== How to complete this task ==
All of the listing should be output exactly, apart from the pictures.

== Raw data ==
-- Opening Marker --

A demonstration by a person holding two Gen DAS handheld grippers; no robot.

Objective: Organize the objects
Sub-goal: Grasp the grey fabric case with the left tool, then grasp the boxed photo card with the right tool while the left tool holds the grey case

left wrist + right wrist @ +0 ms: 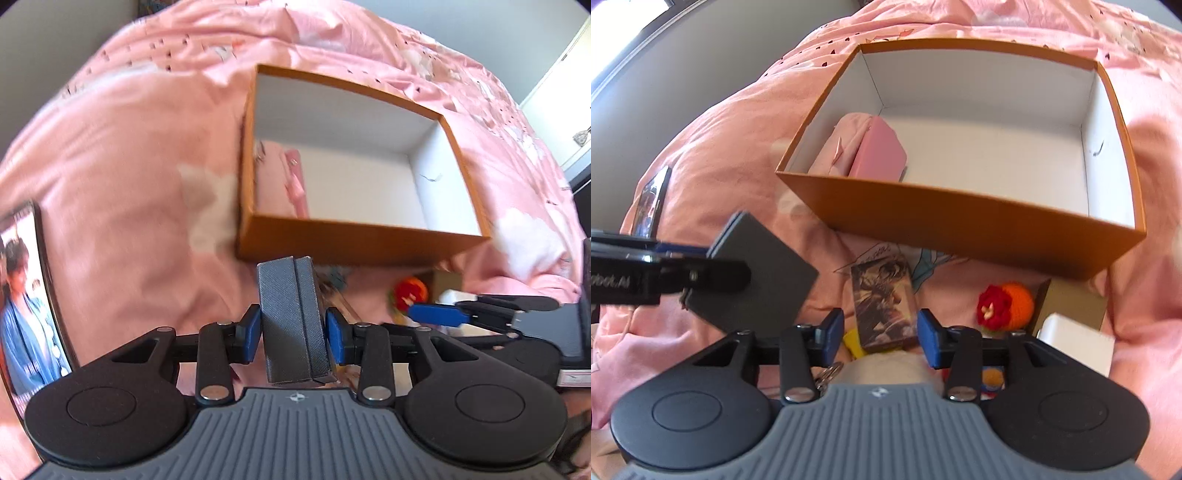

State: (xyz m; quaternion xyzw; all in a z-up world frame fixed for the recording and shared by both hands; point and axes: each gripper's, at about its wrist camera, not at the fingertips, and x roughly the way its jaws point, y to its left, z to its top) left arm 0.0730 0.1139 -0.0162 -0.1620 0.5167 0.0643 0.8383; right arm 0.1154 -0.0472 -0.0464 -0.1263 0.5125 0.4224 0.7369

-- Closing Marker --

== Response to the task ==
A demonstration by a person holding two Gen DAS handheld grippers; no robot.

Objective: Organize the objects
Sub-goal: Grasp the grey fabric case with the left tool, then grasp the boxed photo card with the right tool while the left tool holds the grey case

left wrist + right wrist @ +0 ms: 

State: (xyz m; quaternion xyzw; all in a z-up world frame fixed for the recording and shared by both hands; point and axes: each gripper's, at about its wrist camera, not at the fingertips, and x roughly the way its jaws point, y to its left, z to its top) left arm 0.0730 0.1139 -0.0162 -0.1620 0.5167 0.0643 0.8383; right arm 0.1154 -0.0472 -0.0464 -0.1263 0.5125 0.4224 0.7369

What was asked now has a complete answer.